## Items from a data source
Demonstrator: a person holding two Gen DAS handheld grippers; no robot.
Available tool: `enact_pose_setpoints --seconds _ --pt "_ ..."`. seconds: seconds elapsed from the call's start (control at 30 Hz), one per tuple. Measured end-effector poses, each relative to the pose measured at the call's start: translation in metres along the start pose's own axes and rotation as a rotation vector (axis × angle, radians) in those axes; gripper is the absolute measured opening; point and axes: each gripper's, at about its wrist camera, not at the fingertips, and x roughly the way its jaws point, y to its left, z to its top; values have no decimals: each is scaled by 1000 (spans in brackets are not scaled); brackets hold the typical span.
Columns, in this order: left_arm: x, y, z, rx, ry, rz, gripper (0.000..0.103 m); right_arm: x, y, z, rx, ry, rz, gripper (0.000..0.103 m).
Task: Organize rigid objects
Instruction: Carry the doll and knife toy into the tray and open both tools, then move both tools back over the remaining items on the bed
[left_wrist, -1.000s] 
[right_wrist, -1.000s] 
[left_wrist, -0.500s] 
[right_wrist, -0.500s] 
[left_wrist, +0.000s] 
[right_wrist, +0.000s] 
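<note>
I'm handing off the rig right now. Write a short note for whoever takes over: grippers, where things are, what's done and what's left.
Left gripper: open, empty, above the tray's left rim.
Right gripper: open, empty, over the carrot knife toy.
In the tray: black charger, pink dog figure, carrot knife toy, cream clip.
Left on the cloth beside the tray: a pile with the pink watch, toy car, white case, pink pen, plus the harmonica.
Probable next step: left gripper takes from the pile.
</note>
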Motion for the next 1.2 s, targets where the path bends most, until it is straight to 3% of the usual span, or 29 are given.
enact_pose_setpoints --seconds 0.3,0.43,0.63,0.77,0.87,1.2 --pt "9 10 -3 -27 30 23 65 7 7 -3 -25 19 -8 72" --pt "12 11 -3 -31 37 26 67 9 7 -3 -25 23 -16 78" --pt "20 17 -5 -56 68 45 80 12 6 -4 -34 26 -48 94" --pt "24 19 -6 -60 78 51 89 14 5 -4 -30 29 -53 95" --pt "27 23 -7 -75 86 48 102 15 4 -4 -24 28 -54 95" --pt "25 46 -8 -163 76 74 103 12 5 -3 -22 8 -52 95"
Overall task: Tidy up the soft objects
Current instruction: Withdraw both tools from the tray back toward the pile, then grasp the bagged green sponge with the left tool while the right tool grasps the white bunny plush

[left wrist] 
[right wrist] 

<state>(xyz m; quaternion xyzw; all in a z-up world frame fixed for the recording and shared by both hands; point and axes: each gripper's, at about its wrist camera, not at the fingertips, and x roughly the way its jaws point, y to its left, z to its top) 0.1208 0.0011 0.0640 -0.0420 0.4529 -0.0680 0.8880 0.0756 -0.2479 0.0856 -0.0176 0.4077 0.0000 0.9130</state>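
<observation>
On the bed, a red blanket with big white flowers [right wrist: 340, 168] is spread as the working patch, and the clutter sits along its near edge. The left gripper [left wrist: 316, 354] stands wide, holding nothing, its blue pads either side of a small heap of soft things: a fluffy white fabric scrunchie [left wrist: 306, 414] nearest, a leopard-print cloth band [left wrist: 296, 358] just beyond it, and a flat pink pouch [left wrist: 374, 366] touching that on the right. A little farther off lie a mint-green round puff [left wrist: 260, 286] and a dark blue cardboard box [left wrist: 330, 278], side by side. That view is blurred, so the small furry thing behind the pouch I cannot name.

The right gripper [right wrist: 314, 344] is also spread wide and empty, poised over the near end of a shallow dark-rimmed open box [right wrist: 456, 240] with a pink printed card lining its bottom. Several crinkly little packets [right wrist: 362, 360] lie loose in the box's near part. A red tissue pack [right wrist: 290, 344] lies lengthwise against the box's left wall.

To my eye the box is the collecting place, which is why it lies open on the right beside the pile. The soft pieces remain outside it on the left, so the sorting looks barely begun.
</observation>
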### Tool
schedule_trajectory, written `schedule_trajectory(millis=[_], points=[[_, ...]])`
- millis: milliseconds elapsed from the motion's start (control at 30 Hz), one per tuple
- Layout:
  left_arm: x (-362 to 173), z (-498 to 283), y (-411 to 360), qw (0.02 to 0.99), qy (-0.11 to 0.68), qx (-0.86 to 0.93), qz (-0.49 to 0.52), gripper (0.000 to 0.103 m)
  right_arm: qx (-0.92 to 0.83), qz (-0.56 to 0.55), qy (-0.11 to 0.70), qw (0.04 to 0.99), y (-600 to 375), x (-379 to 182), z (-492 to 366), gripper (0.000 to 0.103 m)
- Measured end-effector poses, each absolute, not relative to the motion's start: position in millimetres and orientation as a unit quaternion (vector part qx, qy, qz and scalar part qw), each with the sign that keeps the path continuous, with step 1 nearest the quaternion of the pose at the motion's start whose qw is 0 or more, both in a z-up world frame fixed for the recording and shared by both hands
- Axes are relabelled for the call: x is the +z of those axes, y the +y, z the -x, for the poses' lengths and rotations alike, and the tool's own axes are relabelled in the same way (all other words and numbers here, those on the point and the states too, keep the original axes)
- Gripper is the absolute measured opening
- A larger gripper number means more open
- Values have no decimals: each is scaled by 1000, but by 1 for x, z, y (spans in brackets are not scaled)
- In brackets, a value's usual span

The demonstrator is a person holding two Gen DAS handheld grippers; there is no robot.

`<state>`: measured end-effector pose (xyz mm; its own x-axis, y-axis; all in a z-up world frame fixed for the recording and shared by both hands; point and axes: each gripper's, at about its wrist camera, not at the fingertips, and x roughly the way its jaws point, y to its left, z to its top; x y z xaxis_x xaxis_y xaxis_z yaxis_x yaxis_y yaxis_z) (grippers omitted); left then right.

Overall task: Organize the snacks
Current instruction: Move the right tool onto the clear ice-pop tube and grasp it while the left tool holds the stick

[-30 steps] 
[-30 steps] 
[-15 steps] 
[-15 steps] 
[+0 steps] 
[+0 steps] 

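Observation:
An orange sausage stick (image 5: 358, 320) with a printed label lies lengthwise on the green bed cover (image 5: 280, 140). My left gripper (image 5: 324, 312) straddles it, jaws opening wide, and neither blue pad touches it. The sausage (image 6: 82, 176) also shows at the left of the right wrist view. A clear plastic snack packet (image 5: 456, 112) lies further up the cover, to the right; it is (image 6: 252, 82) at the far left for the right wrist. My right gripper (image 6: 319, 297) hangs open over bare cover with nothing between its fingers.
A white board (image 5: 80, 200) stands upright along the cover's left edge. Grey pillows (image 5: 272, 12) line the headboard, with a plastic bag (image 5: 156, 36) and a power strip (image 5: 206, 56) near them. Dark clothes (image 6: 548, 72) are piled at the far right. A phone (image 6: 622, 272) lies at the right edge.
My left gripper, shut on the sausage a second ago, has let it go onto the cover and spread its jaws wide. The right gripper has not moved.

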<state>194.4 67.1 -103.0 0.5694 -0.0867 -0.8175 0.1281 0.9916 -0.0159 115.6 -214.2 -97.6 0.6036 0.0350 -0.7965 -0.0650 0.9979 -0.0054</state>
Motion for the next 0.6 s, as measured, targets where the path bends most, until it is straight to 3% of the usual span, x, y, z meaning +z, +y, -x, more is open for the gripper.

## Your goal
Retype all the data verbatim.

## Finished task
Demonstrator: a person holding two Gen DAS handheld grippers; no robot.
Available tool: `enact_pose_setpoints --seconds _ --pt "_ ..."`. seconds: seconds elapsed from the call's start (control at 30 Hz), one per tuple. Measured end-effector poses, each relative to the pose measured at the call's start: translation in metres along the start pose's own axes and rotation as a rotation vector (axis × angle, radians) in those axes; gripper is the absolute measured opening; point and axes: each gripper's, at about its wrist camera, not at the fingertips, and x roughly the way its jaws point, y to its left, z to its top; values have no decimals: each is scaled by 1000 (spans in brackets are not scaled); brackets hold the typical span.
Columns, in this order: left_arm: x, y, z, rx, ry, rz, gripper (0.000..0.103 m); right_arm: x, y, z, rx, ry, rz, gripper (0.000..0.103 m).
Task: Organize rigid objects
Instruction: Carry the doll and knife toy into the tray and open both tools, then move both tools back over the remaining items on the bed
[left_wrist, -1.000s] 
[right_wrist, -1.000s] 
[left_wrist, -0.500s] 
[right_wrist, -0.500s] 
[left_wrist, +0.000s] 
[right_wrist, +0.000s] 
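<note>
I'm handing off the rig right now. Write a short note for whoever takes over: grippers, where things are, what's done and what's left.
Left gripper: open, empty, above the tray's left rim.
Right gripper: open, empty, over the carrot knife toy.
In the tray: black charger, pink dog figure, carrot knife toy, cream clip.
Left on the cloth beside the tray: a pile with the pink watch, toy car, white case, pink pen, plus the harmonica.
Probable next step: left gripper takes from the pile.
</note>
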Motion for the next 1.2 s, targets where the path bends most, until it is straight to 3% of the usual span, or 29 are given.
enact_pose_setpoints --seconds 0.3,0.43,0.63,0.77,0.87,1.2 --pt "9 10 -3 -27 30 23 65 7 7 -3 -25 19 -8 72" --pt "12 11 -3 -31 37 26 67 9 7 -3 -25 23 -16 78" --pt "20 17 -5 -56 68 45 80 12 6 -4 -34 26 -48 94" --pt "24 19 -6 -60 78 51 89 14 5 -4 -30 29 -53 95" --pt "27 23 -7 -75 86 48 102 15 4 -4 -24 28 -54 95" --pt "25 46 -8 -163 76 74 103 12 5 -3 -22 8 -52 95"
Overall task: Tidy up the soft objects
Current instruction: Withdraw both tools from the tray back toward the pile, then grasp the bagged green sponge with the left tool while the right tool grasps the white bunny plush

[left wrist] 
[right wrist] 

<state>(xyz m; quaternion xyzw; all in a z-up world frame fixed for the recording and shared by both hands; point and axes: each gripper's, at about its wrist camera, not at the fingertips, and x roughly the way its jaws point, y to its left, z to its top) 0.1208 0.0011 0.0640 -0.0420 0.4529 -0.0680 0.8880 0.0756 -0.2479 0.0856 -0.0176 0.4077 0.0000 0.9130</state>
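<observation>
On the bed, a red blanket with big white flowers [right wrist: 340, 168] is spread as the working patch, and the clutter sits along its near edge. The left gripper [left wrist: 316, 354] stands wide, holding nothing, its blue pads either side of a small heap of soft things: a fluffy white fabric scrunchie [left wrist: 306, 414] nearest, a leopard-print cloth band [left wrist: 296, 358] just beyond it, and a flat pink pouch [left wrist: 374, 366] touching that on the right. A little farther off lie a mint-green round puff [left wrist: 260, 286] and a dark blue cardboard box [left wrist: 330, 278], side by side. That view is blurred, so the small furry thing behind the pouch I cannot name.

The right gripper [right wrist: 314, 344] is also spread wide and empty, poised over the near end of a shallow dark-rimmed open box [right wrist: 456, 240] with a pink printed card lining its bottom. Several crinkly little packets [right wrist: 362, 360] lie loose in the box's near part. A red tissue pack [right wrist: 290, 344] lies lengthwise against the box's left wall.

To my eye the box is the collecting place, which is why it lies open on the right beside the pile. The soft pieces remain outside it on the left, so the sorting looks barely begun.
</observation>
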### Tool
schedule_trajectory, written `schedule_trajectory(millis=[_], points=[[_, ...]])`
- millis: milliseconds elapsed from the motion's start (control at 30 Hz), one per tuple
- Layout:
  left_arm: x (-362 to 173), z (-498 to 283), y (-411 to 360), qw (0.02 to 0.99), qy (-0.11 to 0.68), qx (-0.86 to 0.93), qz (-0.49 to 0.52), gripper (0.000 to 0.103 m)
  right_arm: qx (-0.92 to 0.83), qz (-0.56 to 0.55), qy (-0.11 to 0.70), qw (0.04 to 0.99), y (-600 to 375), x (-379 to 182), z (-492 to 366), gripper (0.000 to 0.103 m)
- Measured end-effector poses, each absolute, not relative to the motion's start: position in millimetres and orientation as a unit quaternion (vector part qx, qy, qz and scalar part qw), each with the sign that keeps the path continuous, with step 1 nearest the quaternion of the pose at the motion's start whose qw is 0 or more, both in a z-up world frame fixed for the recording and shared by both hands
- Axes are relabelled for the call: x is the +z of those axes, y the +y, z the -x, for the poses' lengths and rotations alike, and the tool's own axes are relabelled in the same way (all other words and numbers here, those on the point and the states too, keep the original axes)
- Gripper is the absolute measured opening
- A larger gripper number means more open
- Values have no decimals: each is scaled by 1000, but by 1 for x, z, y (spans in brackets are not scaled)
- In brackets, a value's usual span

The demonstrator is a person holding two Gen DAS handheld grippers; there is no robot.

`<state>`: measured end-effector pose (xyz mm; its own x-axis, y-axis; all in a z-up world frame fixed for the recording and shared by both hands; point and axes: each gripper's, at about its wrist camera, not at the fingertips, and x roughly the way its jaws point, y to its left, z to its top; x y z xaxis_x xaxis_y xaxis_z yaxis_x yaxis_y yaxis_z) (grippers omitted); left then right.

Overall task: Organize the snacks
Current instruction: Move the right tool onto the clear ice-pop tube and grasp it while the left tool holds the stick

[-30 steps] 
[-30 steps] 
[-15 steps] 
[-15 steps] 
[+0 steps] 
[+0 steps] 

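Observation:
An orange sausage stick (image 5: 358, 320) with a printed label lies lengthwise on the green bed cover (image 5: 280, 140). My left gripper (image 5: 324, 312) straddles it, jaws opening wide, and neither blue pad touches it. The sausage (image 6: 82, 176) also shows at the left of the right wrist view. A clear plastic snack packet (image 5: 456, 112) lies further up the cover, to the right; it is (image 6: 252, 82) at the far left for the right wrist. My right gripper (image 6: 319, 297) hangs open over bare cover with nothing between its fingers.
A white board (image 5: 80, 200) stands upright along the cover's left edge. Grey pillows (image 5: 272, 12) line the headboard, with a plastic bag (image 5: 156, 36) and a power strip (image 5: 206, 56) near them. Dark clothes (image 6: 548, 72) are piled at the far right. A phone (image 6: 622, 272) lies at the right edge.
My left gripper, shut on the sausage a second ago, has let it go onto the cover and spread its jaws wide. The right gripper has not moved.
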
<state>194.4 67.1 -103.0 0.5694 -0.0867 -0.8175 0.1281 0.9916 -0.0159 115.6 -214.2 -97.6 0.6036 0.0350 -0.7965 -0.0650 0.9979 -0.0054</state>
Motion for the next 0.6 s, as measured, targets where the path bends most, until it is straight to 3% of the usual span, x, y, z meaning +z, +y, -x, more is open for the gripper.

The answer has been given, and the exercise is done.